**How to complete this task**
For the listing below, return the line containing "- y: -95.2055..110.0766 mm", the line containing "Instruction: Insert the", and all lines in between, exactly as written and nothing else.
##########
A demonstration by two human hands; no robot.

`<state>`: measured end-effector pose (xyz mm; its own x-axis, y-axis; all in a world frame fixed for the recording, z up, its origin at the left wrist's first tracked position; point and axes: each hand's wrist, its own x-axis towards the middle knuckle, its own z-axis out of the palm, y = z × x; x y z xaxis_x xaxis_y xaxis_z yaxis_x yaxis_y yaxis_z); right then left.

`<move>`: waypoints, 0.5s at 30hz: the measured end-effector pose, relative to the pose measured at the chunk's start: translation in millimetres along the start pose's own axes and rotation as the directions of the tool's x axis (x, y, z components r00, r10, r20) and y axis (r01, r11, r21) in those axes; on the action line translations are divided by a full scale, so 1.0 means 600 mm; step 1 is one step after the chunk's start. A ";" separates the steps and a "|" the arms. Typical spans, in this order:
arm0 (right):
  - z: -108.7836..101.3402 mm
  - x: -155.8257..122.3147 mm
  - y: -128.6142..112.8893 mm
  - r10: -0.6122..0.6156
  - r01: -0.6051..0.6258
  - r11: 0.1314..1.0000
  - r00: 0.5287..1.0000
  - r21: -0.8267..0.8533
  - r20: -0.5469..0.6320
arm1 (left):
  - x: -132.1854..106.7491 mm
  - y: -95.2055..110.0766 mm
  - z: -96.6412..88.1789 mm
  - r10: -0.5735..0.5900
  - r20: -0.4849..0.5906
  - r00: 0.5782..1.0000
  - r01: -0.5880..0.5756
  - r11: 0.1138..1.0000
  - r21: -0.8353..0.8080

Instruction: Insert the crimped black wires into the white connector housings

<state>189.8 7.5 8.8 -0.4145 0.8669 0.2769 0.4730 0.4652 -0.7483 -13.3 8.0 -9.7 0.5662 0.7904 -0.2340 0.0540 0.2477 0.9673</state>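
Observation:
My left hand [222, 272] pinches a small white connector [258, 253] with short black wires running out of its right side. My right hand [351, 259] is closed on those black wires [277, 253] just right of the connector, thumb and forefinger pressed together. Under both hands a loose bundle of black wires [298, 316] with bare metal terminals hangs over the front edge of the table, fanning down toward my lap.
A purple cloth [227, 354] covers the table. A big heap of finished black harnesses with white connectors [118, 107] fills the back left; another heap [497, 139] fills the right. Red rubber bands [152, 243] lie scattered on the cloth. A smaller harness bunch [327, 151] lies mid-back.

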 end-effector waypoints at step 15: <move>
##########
**Your solution**
  - y: -95.2055..110.0766 mm
  - z: -96.6412..88.1789 mm
  - r10: -0.5735..0.5900
  - r20: -0.4849..0.5906
  - r00: 0.5782..1.0000
  - r01: -0.5880..0.5756
  - r11: 0.1138..1.0000
  - r21: -0.8353..0.8080

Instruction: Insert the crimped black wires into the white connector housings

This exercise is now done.